¿Puede ser la epilepsia un desorden hereditario?
Siendo la epilepsia un problema que se presenta en individuos consanguíneos se considera un desorden de tipo genético. Sin embargo y a pesar de que no se ha encontrado el mecanismo de transmisión hereditaria, se sabe que algunas razas existe una mayor incidencia, estas son: pastor alemán, san bernardo, beagle, setter irlandés y poodle francés. Aunque otras razas no aparecen enlistadas, hay que mencionar que el problema se puede presentar en cualquier individuo de cualquier raza.
¿Qué puede hacer el propietario de un perro durante el ataque?
Excepto durante un ataque de epilepsia verdadera cuya duración sea de mas de 30 minutos, lo cual lo hace un problema de urgencia y de visita a la clínica veterinaria, el dueño debe estar tranquilo, pues en general este padecimiento no representa riesgo de muerte para el paciente. Durante el episodio el dueño no deberá acercarse al animal, pero sí deberá evitar que se golpee con artículos que existan a su alrededor como muebles u otros objetos. Durante el ataque el animal atraviesa una enajenación en donde desconoce a su dueño y al medio que lo rodea.
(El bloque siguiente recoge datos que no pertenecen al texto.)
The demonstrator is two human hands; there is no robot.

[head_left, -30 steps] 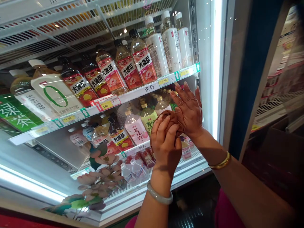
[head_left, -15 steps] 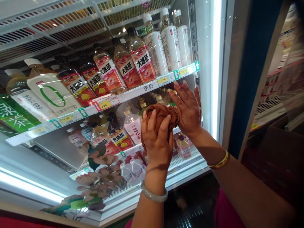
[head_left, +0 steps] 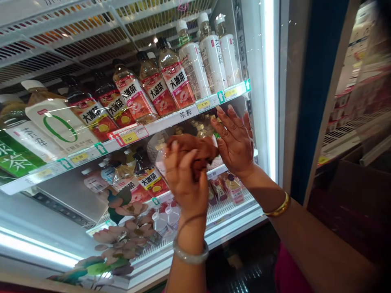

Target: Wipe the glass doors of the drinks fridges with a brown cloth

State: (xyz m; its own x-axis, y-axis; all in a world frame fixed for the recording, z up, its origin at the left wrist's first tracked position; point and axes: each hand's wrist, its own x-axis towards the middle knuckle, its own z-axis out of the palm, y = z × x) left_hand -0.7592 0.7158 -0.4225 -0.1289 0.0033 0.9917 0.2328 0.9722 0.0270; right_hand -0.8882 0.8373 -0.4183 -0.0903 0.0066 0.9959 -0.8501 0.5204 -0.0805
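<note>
A bunched brown cloth (head_left: pixel 200 150) is against the glass door of a lit drinks cooler. My left hand (head_left: pixel 187 181), with a pale bangle at the wrist, has its fingers curled over the cloth and is slightly blurred. To its right, my right hand (head_left: pixel 236 142) lies flat on the glass with fingers spread, a gold bangle on its wrist. Its thumb side is close to the cloth's right edge; whether they touch is unclear. Behind the glass stand bottles with red labels (head_left: pixel 177 83) and white-labelled bottles (head_left: pixel 214 61).
A shelf edge with price tags (head_left: pixel 171 120) crosses behind the glass. Flower decals (head_left: pixel 125 240) are at the lower left of the door. A bright light strip (head_left: pixel 270 89) and a dark blue frame (head_left: pixel 317 93) run down the right, with another shelf unit (head_left: pixel 348 110) beyond.
My left hand has moved left with the cloth, away from my right hand. My right hand stays spread on the glass. The whole view has shifted slightly.
</note>
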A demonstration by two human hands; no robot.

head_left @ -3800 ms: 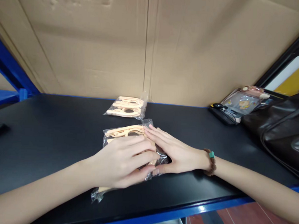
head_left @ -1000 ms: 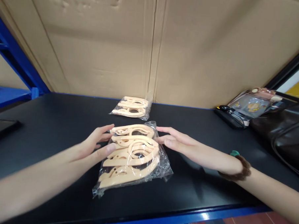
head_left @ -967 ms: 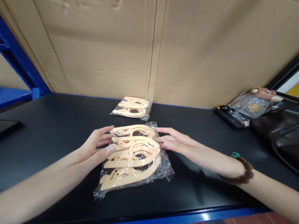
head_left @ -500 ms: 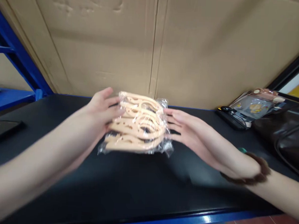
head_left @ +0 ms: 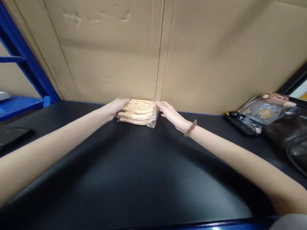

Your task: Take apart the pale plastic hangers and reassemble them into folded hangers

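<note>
A clear plastic packet (head_left: 139, 111) of light wood-coloured curved pieces is at the back of the black table (head_left: 140, 175), close to the cardboard. My left hand (head_left: 115, 107) grips its left edge. On the packet's right edge are the fingers of my right hand (head_left: 170, 114), thumb side up, with the lower fingers somewhat apart. A brown band circles my right wrist.
Brown cardboard (head_left: 107, 58) stands behind the table. At the left are a blue frame (head_left: 35, 69) and a dark flat device (head_left: 7, 139). To the right lie a black mouse (head_left: 234, 114), a clear pouch (head_left: 264, 111) and a dark leather bag (head_left: 295, 138).
Both hands have moved the packet away from me, toward the cardboard at the back of the table. The arms are stretched farther forward.
</note>
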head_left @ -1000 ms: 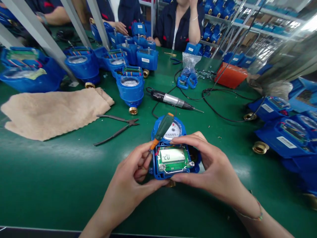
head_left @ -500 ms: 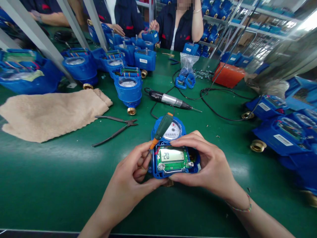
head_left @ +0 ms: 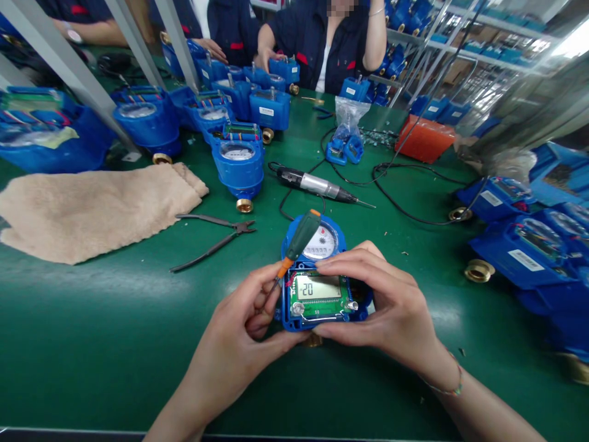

Por este motivo hay que mantenerse sólo en observación para determinar otros factores importantes para el clínico como son la fecha de presentación del ataque y su duración, esto con el fin de hacer juicios a la hora de establecer un tratamiento, la dosis y la frecuencia del mismo. En caso de ser necesario trasladar al animal a la clínica, deberá hacerse envuelto en toallas o sábanas confinado en una jaula de transporte de ser posible para evitar golpes durante el viaje.
Perspectivas familiares
Para un adulto, un ataque epiléptico de la mascota familiar no debe
ser una experiencia sofocante, pero para un niño puede llegar a ser terrible.
Afortunadamente, muchos ataques son nocturnos o pueden pasar desapercibidos
por los jóvenes de la familia. Sin embargo, en caso de presentarse una
etapa "aura" y haber niños alrededor, sugerimos distraerlos
y evitar a como de lugar su presencia en el lugar. En caso de que el niño
tenga 3-4 años de edad, sería muy conveniente tratar de explicarle
el padecimiento de la mascota para que esté prevenido en caso de que
le toque ser testigo de uno de los ataques. Explicarle que los ataques se pueden
volver a presentar sería muy cómodo y alentador para el niño,
pues ellos llegan a comprender la enfermedad que padece su mascota. Es necesario
explicarle al niño que su animalito está en tratamiento permanente
para controlarle en lo posible los ataques y que estos episodios duran poco
en relación al tiempo que el animal se encuentra sin ellos.